Directions for this task: Please transcribe the entries exactly and omit the images they contain.

Data for analysis:
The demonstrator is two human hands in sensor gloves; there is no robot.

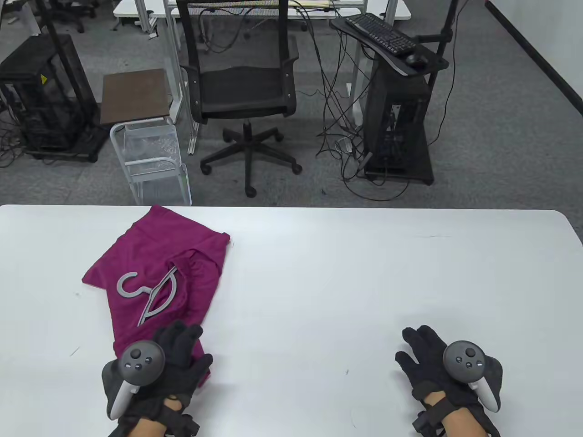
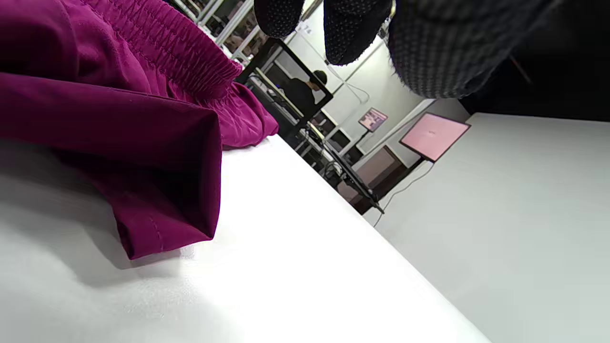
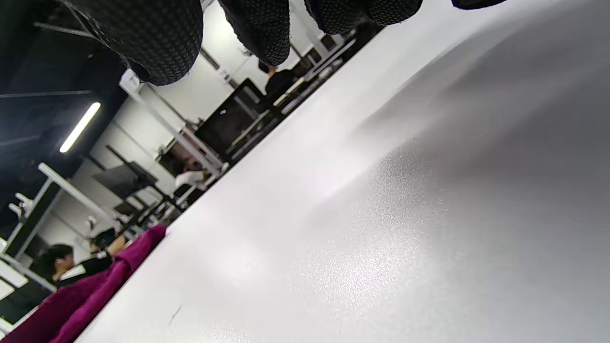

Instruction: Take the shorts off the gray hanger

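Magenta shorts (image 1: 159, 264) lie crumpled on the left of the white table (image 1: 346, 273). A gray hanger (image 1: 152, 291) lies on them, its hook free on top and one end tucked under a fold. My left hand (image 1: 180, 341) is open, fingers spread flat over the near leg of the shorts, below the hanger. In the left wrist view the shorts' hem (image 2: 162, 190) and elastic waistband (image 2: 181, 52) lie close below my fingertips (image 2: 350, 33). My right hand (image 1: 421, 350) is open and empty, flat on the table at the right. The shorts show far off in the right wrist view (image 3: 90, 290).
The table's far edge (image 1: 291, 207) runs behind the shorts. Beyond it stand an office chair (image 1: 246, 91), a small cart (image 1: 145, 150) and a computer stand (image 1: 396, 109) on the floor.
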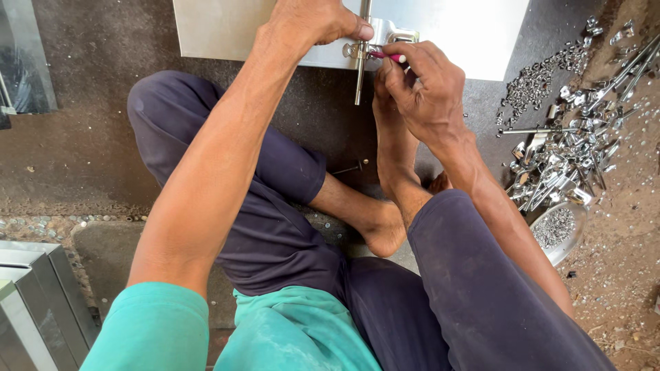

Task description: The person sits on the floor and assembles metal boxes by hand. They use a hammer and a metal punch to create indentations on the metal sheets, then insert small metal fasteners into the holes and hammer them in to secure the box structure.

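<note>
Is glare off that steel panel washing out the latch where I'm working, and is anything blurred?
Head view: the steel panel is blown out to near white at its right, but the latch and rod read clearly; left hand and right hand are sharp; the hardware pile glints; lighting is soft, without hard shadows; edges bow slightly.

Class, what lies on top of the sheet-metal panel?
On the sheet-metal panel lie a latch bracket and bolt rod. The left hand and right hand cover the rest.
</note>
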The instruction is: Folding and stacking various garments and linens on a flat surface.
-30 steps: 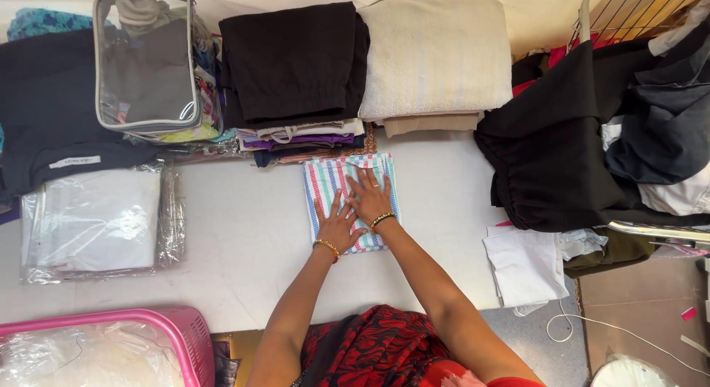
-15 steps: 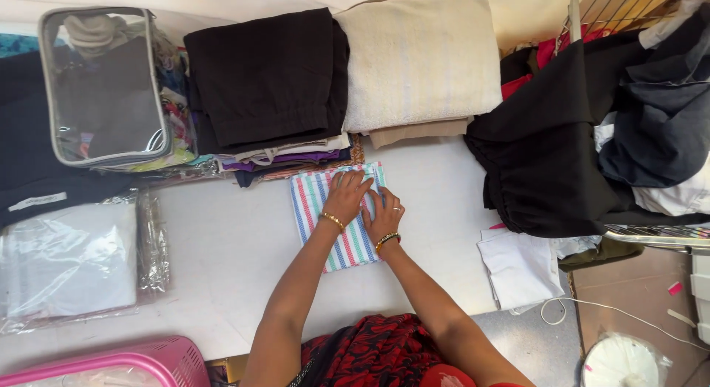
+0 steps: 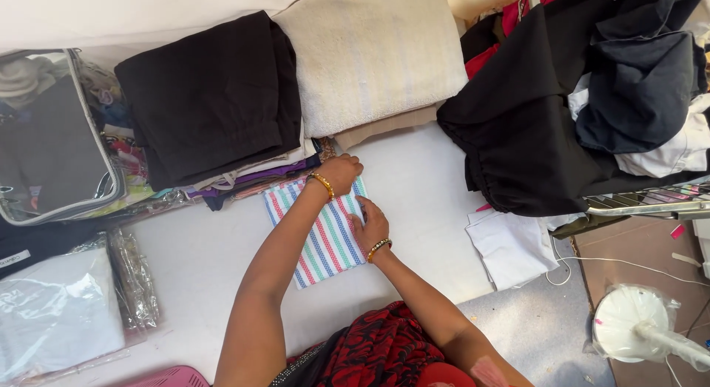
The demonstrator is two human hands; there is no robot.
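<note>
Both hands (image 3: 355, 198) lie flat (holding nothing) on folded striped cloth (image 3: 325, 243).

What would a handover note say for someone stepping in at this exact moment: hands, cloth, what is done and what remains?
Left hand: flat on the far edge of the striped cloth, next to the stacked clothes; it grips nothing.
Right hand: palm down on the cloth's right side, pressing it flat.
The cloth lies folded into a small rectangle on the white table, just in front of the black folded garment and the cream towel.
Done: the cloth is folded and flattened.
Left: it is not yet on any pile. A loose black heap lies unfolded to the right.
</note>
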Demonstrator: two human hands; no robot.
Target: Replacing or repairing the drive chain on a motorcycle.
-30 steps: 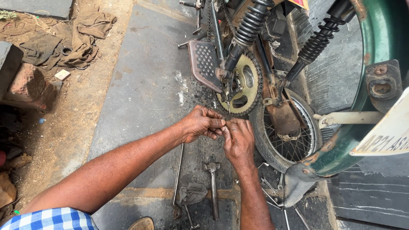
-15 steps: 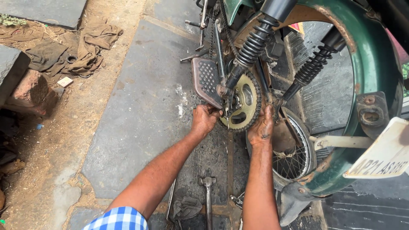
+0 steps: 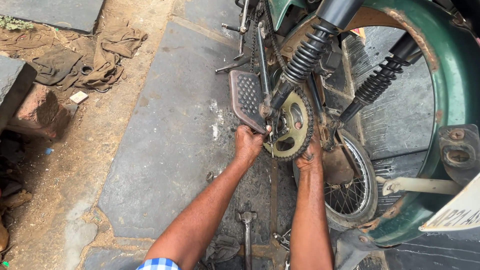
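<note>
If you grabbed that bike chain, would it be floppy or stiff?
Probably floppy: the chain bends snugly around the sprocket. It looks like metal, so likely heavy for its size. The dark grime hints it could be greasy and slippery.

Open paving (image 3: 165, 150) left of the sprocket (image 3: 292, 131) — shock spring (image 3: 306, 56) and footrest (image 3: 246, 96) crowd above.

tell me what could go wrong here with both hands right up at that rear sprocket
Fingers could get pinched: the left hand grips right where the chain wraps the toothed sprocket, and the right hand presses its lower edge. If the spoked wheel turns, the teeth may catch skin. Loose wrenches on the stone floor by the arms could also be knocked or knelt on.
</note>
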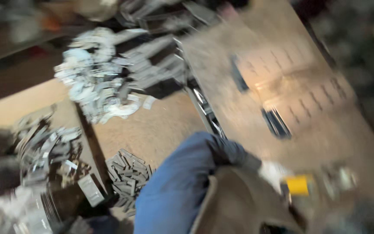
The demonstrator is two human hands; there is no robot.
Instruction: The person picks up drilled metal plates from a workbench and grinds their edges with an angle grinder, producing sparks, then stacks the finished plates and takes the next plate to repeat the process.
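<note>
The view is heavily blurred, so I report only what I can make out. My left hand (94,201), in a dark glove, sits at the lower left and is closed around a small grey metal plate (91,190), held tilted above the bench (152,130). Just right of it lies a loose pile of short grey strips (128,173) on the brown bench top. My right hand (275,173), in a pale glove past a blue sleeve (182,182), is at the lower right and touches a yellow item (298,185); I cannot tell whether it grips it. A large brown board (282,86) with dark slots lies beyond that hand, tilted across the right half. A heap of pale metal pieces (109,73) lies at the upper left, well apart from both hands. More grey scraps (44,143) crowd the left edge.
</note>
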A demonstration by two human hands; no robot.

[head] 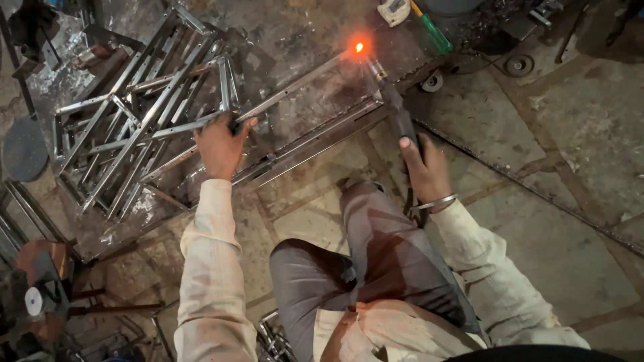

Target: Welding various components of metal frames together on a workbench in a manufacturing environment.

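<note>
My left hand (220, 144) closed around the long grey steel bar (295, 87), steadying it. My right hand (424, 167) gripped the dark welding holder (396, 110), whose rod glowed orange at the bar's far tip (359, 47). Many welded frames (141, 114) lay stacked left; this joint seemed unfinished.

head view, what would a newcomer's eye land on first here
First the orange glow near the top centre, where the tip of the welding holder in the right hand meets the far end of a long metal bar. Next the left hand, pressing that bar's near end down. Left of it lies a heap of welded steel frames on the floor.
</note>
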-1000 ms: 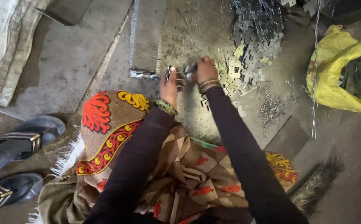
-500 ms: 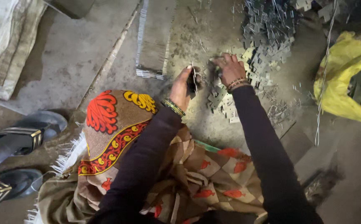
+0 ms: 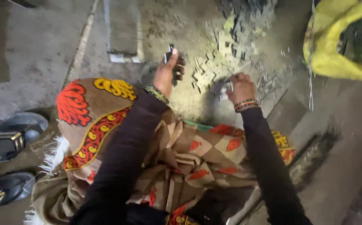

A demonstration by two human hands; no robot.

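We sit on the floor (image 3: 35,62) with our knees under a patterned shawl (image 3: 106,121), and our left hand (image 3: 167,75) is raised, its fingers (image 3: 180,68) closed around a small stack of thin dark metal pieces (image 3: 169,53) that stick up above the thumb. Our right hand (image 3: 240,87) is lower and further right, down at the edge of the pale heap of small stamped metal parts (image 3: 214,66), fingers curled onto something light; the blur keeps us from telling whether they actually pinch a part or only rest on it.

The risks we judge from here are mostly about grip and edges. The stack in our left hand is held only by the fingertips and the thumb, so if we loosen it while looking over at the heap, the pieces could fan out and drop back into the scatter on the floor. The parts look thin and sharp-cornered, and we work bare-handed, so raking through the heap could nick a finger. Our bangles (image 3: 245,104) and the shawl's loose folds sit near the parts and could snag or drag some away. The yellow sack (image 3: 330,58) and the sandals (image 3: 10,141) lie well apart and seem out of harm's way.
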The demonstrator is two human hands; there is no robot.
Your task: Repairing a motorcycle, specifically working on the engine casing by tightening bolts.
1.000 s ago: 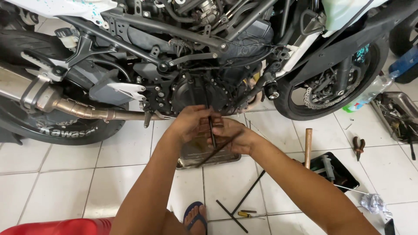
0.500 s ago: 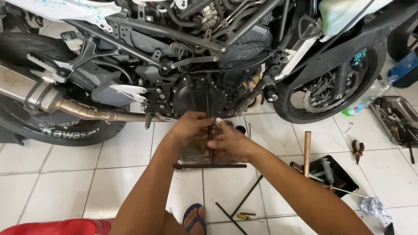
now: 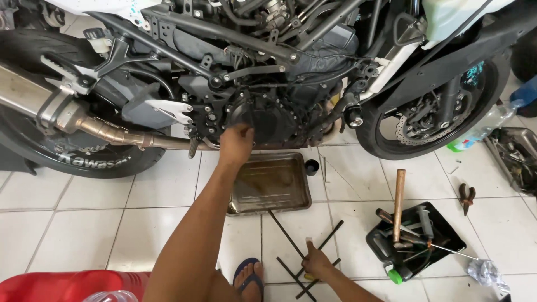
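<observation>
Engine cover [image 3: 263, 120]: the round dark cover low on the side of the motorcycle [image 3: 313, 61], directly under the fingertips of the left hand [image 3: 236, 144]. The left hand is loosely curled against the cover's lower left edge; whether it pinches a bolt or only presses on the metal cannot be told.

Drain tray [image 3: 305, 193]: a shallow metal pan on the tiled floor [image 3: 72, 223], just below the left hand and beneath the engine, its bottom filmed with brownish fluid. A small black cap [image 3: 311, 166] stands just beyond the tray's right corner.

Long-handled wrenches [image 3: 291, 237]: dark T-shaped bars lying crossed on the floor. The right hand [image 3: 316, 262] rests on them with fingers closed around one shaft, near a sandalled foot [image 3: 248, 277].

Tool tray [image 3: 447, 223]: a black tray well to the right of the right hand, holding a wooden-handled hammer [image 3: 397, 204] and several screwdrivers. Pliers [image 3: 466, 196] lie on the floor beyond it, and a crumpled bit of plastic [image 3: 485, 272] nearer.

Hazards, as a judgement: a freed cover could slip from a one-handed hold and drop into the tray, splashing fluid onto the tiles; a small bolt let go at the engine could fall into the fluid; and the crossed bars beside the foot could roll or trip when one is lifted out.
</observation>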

Result of the exercise:
The demonstrator is two human hands in sensor gloves; there is no robot.


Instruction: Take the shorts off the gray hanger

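Magenta shorts (image 1: 159, 264) lie crumpled on the left of the white table (image 1: 346, 273). A gray hanger (image 1: 152, 291) lies on them, its hook free on top and one end tucked under a fold. My left hand (image 1: 180, 341) is open, fingers spread flat over the near leg of the shorts, below the hanger. In the left wrist view the shorts' hem (image 2: 162, 190) and elastic waistband (image 2: 181, 52) lie close below my fingertips (image 2: 350, 33). My right hand (image 1: 421, 350) is open and empty, flat on the table at the right. The shorts show far off in the right wrist view (image 3: 90, 290).
The table's far edge (image 1: 291, 207) runs behind the shorts. Beyond it stand an office chair (image 1: 246, 91), a small cart (image 1: 145, 150) and a computer stand (image 1: 396, 109) on the floor.
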
Task description: The person sits on the floor and assembles metal boxes by hand. They use a hammer and a metal punch to create indentations on the metal sheets, then insert small metal fasteners into the holes and hammer them in to secure the box structure.

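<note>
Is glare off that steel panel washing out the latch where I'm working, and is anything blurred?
Head view: the steel panel is blown out to near white at its right, but the latch and rod read clearly; left hand and right hand are sharp; the hardware pile glints; lighting is soft, without hard shadows; edges bow slightly.

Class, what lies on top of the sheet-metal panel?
On the sheet-metal panel lie a latch bracket and bolt rod. The left hand and right hand cover the rest.
</note>
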The instruction is: Folding and stacking various garments and linens on a flat surface.
-30 steps: 
-15 steps: 
+0 steps: 
The demonstrator is two human hands; there is no robot.
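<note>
Both hands (image 3: 355, 198) lie flat (holding nothing) on folded striped cloth (image 3: 325, 243).

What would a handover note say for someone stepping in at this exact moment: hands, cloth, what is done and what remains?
Left hand: flat on the far edge of the striped cloth, next to the stacked clothes; it grips nothing.
Right hand: palm down on the cloth's right side, pressing it flat.
The cloth lies folded into a small rectangle on the white table, just in front of the black folded garment and the cream towel.
Done: the cloth is folded and flattened.
Left: it is not yet on any pile. A loose black heap lies unfolded to the right.
</note>
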Demonstrator: two human hands; no robot.
Target: Replacing or repairing the drive chain on a motorcycle.
-30 steps: 
-15 steps: 
+0 steps: 
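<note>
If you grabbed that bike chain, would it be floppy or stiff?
Probably floppy: the chain bends snugly around the sprocket. It looks like metal, so likely heavy for its size. The dark grime hints it could be greasy and slippery.

Open paving (image 3: 165, 150) left of the sprocket (image 3: 292, 131) — shock spring (image 3: 306, 56) and footrest (image 3: 246, 96) crowd above.

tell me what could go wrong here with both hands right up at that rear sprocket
Fingers could get pinched: the left hand grips right where the chain wraps the toothed sprocket, and the right hand presses its lower edge. If the spoked wheel turns, the teeth may catch skin. Loose wrenches on the stone floor by the arms could also be knocked or knelt on.
</note>
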The demonstrator is two human hands; there is no robot.
Instruction: The person picks up drilled metal plates from a workbench and grinds their edges with an angle grinder, producing sparks, then stacks the finished plates and takes the next plate to repeat the process.
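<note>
The view is heavily blurred, so I report only what I can make out. My left hand (94,201), in a dark glove, sits at the lower left and is closed around a small grey metal plate (91,190), held tilted above the bench (152,130). Just right of it lies a loose pile of short grey strips (128,173) on the brown bench top. My right hand (275,173), in a pale glove past a blue sleeve (182,182), is at the lower right and touches a yellow item (298,185); I cannot tell whether it grips it. A large brown board (282,86) with dark slots lies beyond that hand, tilted across the right half. A heap of pale metal pieces (109,73) lies at the upper left, well apart from both hands. More grey scraps (44,143) crowd the left edge.
</note>
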A demonstration by two human hands; no robot.

[head] 

Target: Welding various components of metal frames together on a workbench in a manufacturing environment.

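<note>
My left hand (220, 144) closed around the long grey steel bar (295, 87), steadying it. My right hand (424, 167) gripped the dark welding holder (396, 110), whose rod glowed orange at the bar's far tip (359, 47). Many welded frames (141, 114) lay stacked left; this joint seemed unfinished.

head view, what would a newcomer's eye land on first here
First the orange glow near the top centre, where the tip of the welding holder in the right hand meets the far end of a long metal bar. Next the left hand, pressing that bar's near end down. Left of it lies a heap of welded steel frames on the floor.
</note>
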-1000 ms: 
-500 ms: 
+0 ms: 

A demonstration by two human hands; no robot.

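We sit on the floor (image 3: 35,62) with our knees under a patterned shawl (image 3: 106,121), and our left hand (image 3: 167,75) is raised, its fingers (image 3: 180,68) closed around a small stack of thin dark metal pieces (image 3: 169,53) that stick up above the thumb. Our right hand (image 3: 240,87) is lower and further right, down at the edge of the pale heap of small stamped metal parts (image 3: 214,66), fingers curled onto something light; the blur keeps us from telling whether they actually pinch a part or only rest on it.

The risks we judge from here are mostly about grip and edges. The stack in our left hand is held only by the fingertips and the thumb, so if we loosen it while looking over at the heap, the pieces could fan out and drop back into the scatter on the floor. The parts look thin and sharp-cornered, and we work bare-handed, so raking through the heap could nick a finger. Our bangles (image 3: 245,104) and the shawl's loose folds sit near the parts and could snag or drag some away. The yellow sack (image 3: 330,58) and the sandals (image 3: 10,141) lie well apart and seem out of harm's way.
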The demonstrator is two human hands; there is no robot.
Your task: Repairing a motorcycle, specifically working on the engine casing by tightening bolts.
1.000 s ago: 
0.500 s ago: 
now: 
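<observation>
Engine cover [image 3: 263, 120]: the round dark cover low on the side of the motorcycle [image 3: 313, 61], directly under the fingertips of the left hand [image 3: 236, 144]. The left hand is loosely curled against the cover's lower left edge; whether it pinches a bolt or only presses on the metal cannot be told.

Drain tray [image 3: 305, 193]: a shallow metal pan on the tiled floor [image 3: 72, 223], just below the left hand and beneath the engine, its bottom filmed with brownish fluid. A small black cap [image 3: 311, 166] stands just beyond the tray's right corner.

Long-handled wrenches [image 3: 291, 237]: dark T-shaped bars lying crossed on the floor. The right hand [image 3: 316, 262] rests on them with fingers closed around one shaft, near a sandalled foot [image 3: 248, 277].

Tool tray [image 3: 447, 223]: a black tray well to the right of the right hand, holding a wooden-handled hammer [image 3: 397, 204] and several screwdrivers. Pliers [image 3: 466, 196] lie on the floor beyond it, and a crumpled bit of plastic [image 3: 485, 272] nearer.

Hazards, as a judgement: a freed cover could slip from a one-handed hold and drop into the tray, splashing fluid onto the tiles; a small bolt let go at the engine could fall into the fluid; and the crossed bars beside the foot could roll or trip when one is lifted out.
</observation>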

There is no more to add to the answer.